2.5.5. Mineralization of MC3T3-E1 cells. Alizarin red staining was used to detect the mineralization of MC3T3-E1 cells. The staining assay was performed as described in a previous study.⁹ Briefly, MC3T3-E1 cells were cultured on the different samples at a density of 2 × 10⁴ cells per well for 14 and 21 days, respectively. At the prescribed time points, samples were washed three times in PBS and fixed in 4% PFA solution for 30 min. Then, 40 mM Alizarin red stain was added to the cell culture plates and incubated for 30 min. After washing three times in PBS, the different samples were observed under a light microscope. For quantitative analysis, the adsorbed Alizarin red was dissolved with 10% cetylpyridinium chloride in 10 mM sodium phosphate (pH = 7.0) and the absorbance was measured using a microplate reader at a wavelength of 540 nm.

2.6. In vivo studies

2.6.1. Surgical procedures. The experimental protocol was performed in strict accordance with the NIH guidelines for the care and use of laboratory animals (NIH publication no. 85-23 rev. 1985) and was approved by the Laboratory Animal Welfare & Ethics Committee, College of Basic Medical Sciences, Jilin University (Changchun, China). The PEEK samples were inserted into the proximal tibia of rat.²⁷ Briefly, under general anesthesia via intraperitoneal injection of 4% chloral hydrate (0.9 mL per 100 g rat weight), surgery on Sprague Dawley rats (10 SD rats, 12 weeks old, male) was performed under sterile conditions. The hind leg was shaved thoroughly and disinfected, and a sterile sheet was used to cover the rat body while the area under operation remained exposed. For implantation, the proximal tibia was exposed by a 1.5 cm longitudinal incision through the skin. Muscle was separated using blunt dissection. Using a 2 mm diameter drill bit, a hole was made approximately 2–5 mm distal from the tibial metaphysis. The sterile implants (2 mm in diameter and 6 mm in length) were inserted and the wound was closed carefully. Each rat received one implant per tibia (two per rat) with each animal receiving uncoated and OGP-coated implant, implant coating group randomized between left and right leg. After surgery, the rats were allowed to bear weight immediately after surgery in separate cages without any restrictions and underwent ad libitum feeding.

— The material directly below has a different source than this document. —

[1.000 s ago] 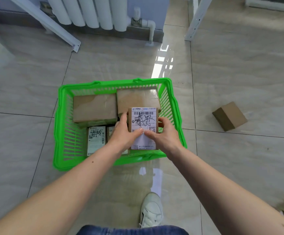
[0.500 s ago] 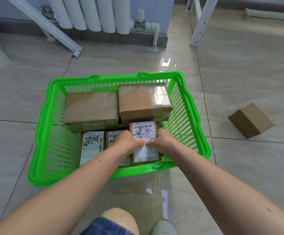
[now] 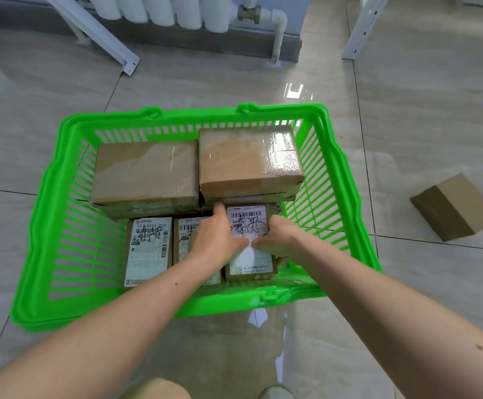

2.6.2. Sample preparation. The rats were sacrificed by carbon dioxide euthanasia at 2 and 4 weeks post-surgery (5 rats at each time point). The tibias with the implants were harvested and fixed in 10% buffered formaldehyde for further analysis.

2.6.3. Micro-CT analysis. The newly grown bone was evaluated using micro-CT (Skyscan 1172, Bruker micro CT, German) and scanned at 80 kV without filter with a resolution of 13.6 μm. Two-dimensional (2D) and three-dimensional (3D) models were reconstructed and generated using NRecon software (Skyscan, USA) and CTvol program (Skyscan). The percentage of new bone (bone volume/total volume, BV/TV) was calculated.

2.7. Statistical analysis

All experiments were performed at least in triplicate. Quantitative data are expressed as the mean ± standard deviation (SD). Statistically significant differences (p) among groups were measured using one-way analysis of variance (ANOVA) followed by Tukey's multiple-comparison analysis using SPSS 19.0 software. Paired t-test for in vivo evaluation was used to determine the statistical significance of observed differences. p < 0.05 was considered statistically significant.

3. Results and discussion

3.1. Carbonyl reduction on PEEK surface

Fig. 1 shows the ATR-FTIR spectra of PEEK and PEEK–OH. Compared to PEEK, the broad stretching band for hydroxyl groups was observed around 3400 cm⁻¹ and a diminution in the intensity of the carbonyl band at 1648 cm⁻¹ was clearly visible in the PEEK–OH spectra corroborated the conversion from carbonyl groups to hydroxyl groups.²⁸ In order to quantitatively track the reduction process, the ratio between the absorbance of the carbonyl peak at 1648 cm⁻¹ and the absorbance of the reference band (almost unchanging) at 1490 cm⁻¹ due to the aromatic rings was calculated for PEEK and PEEK–OH. The value decreased from 0.306 for PEEK to 0.002 for PEEK–OH suggesting that the carbonyl group was successfully reduced.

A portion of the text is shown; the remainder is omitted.